## Task requirements
All of the data below is to be written out again exactly.

Data shown section start

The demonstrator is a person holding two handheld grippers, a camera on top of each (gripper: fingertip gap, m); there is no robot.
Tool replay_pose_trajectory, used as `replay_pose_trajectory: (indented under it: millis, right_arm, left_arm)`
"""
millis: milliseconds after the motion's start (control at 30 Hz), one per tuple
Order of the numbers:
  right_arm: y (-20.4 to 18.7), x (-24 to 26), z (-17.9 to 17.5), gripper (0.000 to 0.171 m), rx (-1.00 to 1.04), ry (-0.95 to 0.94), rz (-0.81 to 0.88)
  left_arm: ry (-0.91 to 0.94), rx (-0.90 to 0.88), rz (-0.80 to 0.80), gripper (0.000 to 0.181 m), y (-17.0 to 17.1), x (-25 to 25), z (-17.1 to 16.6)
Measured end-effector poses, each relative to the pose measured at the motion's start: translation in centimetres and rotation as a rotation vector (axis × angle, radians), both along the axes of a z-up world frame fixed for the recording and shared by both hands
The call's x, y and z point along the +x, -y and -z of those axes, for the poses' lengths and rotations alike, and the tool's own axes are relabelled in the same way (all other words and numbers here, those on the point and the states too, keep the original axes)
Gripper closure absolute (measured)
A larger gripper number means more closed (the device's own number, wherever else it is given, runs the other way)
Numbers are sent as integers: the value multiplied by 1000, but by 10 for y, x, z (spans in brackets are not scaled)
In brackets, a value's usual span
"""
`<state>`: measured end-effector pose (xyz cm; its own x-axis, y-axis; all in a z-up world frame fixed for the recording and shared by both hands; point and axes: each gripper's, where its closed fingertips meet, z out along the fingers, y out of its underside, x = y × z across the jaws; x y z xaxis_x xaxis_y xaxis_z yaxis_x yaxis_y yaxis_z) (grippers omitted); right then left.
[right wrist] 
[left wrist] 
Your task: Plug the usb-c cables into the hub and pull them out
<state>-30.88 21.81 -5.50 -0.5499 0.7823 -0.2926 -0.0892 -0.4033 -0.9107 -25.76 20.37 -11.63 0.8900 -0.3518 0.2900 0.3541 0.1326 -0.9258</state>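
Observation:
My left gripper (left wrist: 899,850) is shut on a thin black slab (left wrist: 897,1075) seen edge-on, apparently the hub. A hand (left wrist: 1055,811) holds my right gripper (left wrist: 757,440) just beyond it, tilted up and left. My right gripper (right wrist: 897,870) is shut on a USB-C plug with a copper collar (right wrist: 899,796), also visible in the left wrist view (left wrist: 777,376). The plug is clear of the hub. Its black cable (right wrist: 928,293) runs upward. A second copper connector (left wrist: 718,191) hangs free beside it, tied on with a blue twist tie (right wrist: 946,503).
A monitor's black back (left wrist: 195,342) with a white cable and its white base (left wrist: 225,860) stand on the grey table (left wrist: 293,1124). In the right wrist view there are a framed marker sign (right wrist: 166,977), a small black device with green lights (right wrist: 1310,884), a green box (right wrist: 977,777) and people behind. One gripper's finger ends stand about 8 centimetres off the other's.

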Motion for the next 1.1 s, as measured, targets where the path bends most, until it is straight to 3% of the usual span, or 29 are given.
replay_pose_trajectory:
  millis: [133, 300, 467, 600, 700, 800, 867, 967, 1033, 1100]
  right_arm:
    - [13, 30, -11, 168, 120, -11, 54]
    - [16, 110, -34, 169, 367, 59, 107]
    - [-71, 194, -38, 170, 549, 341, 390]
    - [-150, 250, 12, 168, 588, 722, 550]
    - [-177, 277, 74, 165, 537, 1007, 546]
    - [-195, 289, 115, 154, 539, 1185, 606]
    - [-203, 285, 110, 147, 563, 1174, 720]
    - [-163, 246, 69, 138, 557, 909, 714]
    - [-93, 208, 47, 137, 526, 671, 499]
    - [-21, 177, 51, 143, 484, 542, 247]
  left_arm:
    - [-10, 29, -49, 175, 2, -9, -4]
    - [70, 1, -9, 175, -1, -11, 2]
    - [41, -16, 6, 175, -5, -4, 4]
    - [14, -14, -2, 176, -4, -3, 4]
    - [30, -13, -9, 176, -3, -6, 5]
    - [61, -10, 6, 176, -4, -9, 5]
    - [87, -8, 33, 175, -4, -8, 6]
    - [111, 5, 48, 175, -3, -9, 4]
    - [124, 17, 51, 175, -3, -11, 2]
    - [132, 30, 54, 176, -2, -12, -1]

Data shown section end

## Exercise output
The demonstrator is a person holding two handheld grippers, a camera on top of each (gripper: fingertip gap, m); there is no robot.
Tool replay_pose_trajectory, used as `replay_pose_trajectory: (indented under it: millis, right_arm, left_arm)`
"""
millis: milliseconds after the motion's start (control at 30 Hz), one per tuple
Order of the numbers:
  right_arm: y (-20.4 to 18.7), x (-24 to 26), z (-17.9 to 17.5), gripper (0.000 to 0.171 m), rx (-1.00 to 1.04), ry (-0.95 to 0.94), rz (-0.81 to 0.88)
  left_arm: ry (-0.91 to 0.94), rx (-0.90 to 0.88), rz (-0.80 to 0.80), gripper (0.000 to 0.181 m), y (-17.0 to 17.1), x (-25 to 25), z (-17.1 to 16.6)
Measured end-effector poses, each relative to the pose measured at the motion's start: translation in centimetres and rotation as a rotation vector (axis × angle, radians), both along the axes of a z-up world frame fixed for the recording and shared by both hands
The call's x, y and z point along the +x, -y and -z of those axes, for the poses' lengths and rotations alike, and the tool's own axes are relabelled in the same way (all other words and numbers here, those on the point and the states too, keep the original axes)
Gripper closure absolute (measured)
A larger gripper number means more closed (the device's own number, wherever else it is given, runs the other way)
Numbers are sent as integers: the value multiplied by 1000, but by 10 for y, x, z (spans in brackets are not scaled)
In brackets, a value's usual span
"""
`<state>`: measured end-effector pose (xyz cm; its own x-axis, y-axis; all in a z-up world frame fixed for the recording and shared by both hands; point and axes: each gripper's, where its closed fingertips meet, z out along the fingers, y out of its underside, x = y × z across the jaws; x y z xaxis_x xaxis_y xaxis_z yaxis_x yaxis_y yaxis_z) (grippers omitted); right then left.
[right wrist] 
[left wrist] 
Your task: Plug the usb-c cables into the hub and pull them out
<state>-30.88 21.81 -5.50 -0.5499 0.7823 -0.2926 -0.0892 -0.4033 -0.9107 -25.76 20.37 -11.63 0.8900 -0.3518 0.2900 0.3541 0.1326 -0.9258</state>
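Observation:
My left gripper (left wrist: 899,850) is shut on a thin black slab (left wrist: 897,1075) seen edge-on, apparently the hub. A hand (left wrist: 1055,811) holds my right gripper (left wrist: 757,440) just beyond it, tilted up and left. My right gripper (right wrist: 897,870) is shut on a USB-C plug with a copper collar (right wrist: 899,796), also visible in the left wrist view (left wrist: 777,376). The plug is clear of the hub. Its black cable (right wrist: 928,293) runs upward. A second copper connector (left wrist: 718,191) hangs free beside it, tied on with a blue twist tie (right wrist: 946,503).
A monitor's black back (left wrist: 195,342) with a white cable and its white base (left wrist: 225,860) stand on the grey table (left wrist: 293,1124). In the right wrist view there are a framed marker sign (right wrist: 166,977), a small black device with green lights (right wrist: 1310,884), a green box (right wrist: 977,777) and people behind. One gripper's finger ends stand about 8 centimetres off the other's.
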
Motion for the next 1.1 s, as measured, targets where the path bends most, until it is straight to 3% of the usual span, or 29 are given.
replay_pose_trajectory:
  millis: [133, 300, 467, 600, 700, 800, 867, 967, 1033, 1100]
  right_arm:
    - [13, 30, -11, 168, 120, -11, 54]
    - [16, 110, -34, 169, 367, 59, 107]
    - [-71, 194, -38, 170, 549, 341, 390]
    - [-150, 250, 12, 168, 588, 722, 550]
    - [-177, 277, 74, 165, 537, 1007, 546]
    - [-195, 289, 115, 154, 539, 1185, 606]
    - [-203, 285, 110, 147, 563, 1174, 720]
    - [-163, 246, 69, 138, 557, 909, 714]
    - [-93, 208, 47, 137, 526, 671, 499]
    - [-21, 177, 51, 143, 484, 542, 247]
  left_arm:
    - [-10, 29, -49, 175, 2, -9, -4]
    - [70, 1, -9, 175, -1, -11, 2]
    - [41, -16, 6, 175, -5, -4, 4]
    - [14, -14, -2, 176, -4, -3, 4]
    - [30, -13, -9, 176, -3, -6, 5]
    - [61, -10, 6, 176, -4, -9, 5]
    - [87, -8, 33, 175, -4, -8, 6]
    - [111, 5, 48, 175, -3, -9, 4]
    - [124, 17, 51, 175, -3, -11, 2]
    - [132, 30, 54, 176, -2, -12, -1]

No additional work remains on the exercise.